AIM OF THE EXERCISE: If a line in the entries below includes the string "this", copy it out.

◇ ◇ ◇ ◇

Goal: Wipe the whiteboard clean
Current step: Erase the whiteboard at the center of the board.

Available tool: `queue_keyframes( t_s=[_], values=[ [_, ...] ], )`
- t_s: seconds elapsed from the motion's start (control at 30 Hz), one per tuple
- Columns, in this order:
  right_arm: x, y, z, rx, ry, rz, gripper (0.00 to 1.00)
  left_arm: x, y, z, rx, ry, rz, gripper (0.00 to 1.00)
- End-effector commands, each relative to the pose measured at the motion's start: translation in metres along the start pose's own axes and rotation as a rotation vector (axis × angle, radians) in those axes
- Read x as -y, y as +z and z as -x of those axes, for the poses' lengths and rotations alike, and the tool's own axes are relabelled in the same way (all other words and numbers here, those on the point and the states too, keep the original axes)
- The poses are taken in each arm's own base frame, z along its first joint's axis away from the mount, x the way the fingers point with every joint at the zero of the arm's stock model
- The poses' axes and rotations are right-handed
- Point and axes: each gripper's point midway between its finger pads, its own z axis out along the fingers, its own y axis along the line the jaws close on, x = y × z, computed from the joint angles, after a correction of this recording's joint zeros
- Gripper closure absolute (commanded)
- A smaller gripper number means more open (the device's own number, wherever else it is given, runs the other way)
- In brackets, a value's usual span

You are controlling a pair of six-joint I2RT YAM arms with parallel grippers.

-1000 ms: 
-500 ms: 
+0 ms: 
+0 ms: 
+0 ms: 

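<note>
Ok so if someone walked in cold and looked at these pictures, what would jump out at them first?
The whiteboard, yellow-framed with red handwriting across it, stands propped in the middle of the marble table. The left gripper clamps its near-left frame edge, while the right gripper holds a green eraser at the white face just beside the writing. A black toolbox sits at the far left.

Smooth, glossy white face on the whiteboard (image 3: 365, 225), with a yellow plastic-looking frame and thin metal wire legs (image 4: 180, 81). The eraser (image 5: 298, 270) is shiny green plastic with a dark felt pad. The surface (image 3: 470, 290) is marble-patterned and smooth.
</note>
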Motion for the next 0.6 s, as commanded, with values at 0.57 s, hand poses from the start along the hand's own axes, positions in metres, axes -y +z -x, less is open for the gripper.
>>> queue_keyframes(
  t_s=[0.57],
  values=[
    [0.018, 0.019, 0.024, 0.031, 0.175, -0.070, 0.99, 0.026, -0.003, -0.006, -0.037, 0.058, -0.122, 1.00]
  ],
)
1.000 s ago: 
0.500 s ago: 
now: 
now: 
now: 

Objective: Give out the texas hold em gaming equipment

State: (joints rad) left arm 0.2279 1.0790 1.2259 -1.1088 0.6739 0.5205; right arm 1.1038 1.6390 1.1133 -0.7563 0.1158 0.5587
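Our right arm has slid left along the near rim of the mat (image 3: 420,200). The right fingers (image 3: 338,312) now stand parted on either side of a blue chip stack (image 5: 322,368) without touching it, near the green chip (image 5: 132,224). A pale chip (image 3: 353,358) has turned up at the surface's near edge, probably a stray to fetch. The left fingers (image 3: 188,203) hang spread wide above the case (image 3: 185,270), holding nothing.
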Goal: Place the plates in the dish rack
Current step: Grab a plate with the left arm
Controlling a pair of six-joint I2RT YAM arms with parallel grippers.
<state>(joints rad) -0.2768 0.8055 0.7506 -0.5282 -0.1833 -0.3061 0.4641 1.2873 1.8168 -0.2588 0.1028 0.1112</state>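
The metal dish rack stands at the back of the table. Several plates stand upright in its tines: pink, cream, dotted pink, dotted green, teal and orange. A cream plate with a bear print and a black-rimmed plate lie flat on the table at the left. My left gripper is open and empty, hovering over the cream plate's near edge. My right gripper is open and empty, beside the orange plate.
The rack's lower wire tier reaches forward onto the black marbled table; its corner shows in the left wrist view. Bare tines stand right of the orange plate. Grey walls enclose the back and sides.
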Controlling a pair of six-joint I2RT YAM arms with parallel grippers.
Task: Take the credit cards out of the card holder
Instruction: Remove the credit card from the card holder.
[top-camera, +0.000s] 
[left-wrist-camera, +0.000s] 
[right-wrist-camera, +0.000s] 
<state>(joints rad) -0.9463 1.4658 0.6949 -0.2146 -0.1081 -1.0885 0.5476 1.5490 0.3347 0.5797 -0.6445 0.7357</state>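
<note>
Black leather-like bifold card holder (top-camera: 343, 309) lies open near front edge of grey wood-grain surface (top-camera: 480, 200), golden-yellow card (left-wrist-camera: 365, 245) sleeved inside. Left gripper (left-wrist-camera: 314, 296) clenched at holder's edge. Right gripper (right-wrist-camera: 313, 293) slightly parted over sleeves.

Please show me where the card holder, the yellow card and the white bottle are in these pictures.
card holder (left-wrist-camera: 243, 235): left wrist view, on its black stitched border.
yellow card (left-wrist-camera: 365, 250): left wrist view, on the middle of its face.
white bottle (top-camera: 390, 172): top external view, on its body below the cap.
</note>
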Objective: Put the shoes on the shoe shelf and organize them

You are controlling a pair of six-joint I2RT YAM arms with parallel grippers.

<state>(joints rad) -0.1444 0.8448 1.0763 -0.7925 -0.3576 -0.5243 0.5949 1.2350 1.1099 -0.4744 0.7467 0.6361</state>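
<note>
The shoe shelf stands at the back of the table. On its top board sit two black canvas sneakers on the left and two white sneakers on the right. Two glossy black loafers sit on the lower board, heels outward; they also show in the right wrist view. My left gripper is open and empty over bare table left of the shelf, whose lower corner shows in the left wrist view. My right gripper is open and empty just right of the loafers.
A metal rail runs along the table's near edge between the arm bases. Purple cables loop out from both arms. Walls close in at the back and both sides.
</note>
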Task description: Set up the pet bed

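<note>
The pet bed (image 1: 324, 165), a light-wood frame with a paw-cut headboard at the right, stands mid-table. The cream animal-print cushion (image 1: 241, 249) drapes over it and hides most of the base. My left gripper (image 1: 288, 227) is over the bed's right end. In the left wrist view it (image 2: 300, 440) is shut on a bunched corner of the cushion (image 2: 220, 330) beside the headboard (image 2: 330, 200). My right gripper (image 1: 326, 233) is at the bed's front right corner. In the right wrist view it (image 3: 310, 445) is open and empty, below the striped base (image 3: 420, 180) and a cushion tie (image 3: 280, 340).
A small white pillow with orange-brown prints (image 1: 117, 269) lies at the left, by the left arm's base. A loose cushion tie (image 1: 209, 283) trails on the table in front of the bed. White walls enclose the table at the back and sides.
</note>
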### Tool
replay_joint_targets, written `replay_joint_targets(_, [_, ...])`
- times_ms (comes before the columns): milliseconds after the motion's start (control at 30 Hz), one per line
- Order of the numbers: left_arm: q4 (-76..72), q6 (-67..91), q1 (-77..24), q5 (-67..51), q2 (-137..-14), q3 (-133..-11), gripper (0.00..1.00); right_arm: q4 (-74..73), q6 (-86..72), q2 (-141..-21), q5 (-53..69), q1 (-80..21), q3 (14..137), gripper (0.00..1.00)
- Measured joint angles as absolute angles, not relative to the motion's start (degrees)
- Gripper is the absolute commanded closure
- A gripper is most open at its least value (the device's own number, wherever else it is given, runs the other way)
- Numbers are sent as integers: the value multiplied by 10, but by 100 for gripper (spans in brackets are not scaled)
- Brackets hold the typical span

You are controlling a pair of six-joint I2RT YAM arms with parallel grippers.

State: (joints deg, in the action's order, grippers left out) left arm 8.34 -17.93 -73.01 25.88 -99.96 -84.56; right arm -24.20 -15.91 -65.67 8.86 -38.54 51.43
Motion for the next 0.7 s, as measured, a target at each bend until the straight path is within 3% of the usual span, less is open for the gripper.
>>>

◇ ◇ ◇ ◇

PROBLEM SOLUTION:
- Columns, in this order:
- Point and axes: each gripper's point midway between its finger pads, its own z axis out along the fingers, its own y axis along the line the jaws close on, x = y × z, computed from the joint angles, after a correction of this recording's joint zeros

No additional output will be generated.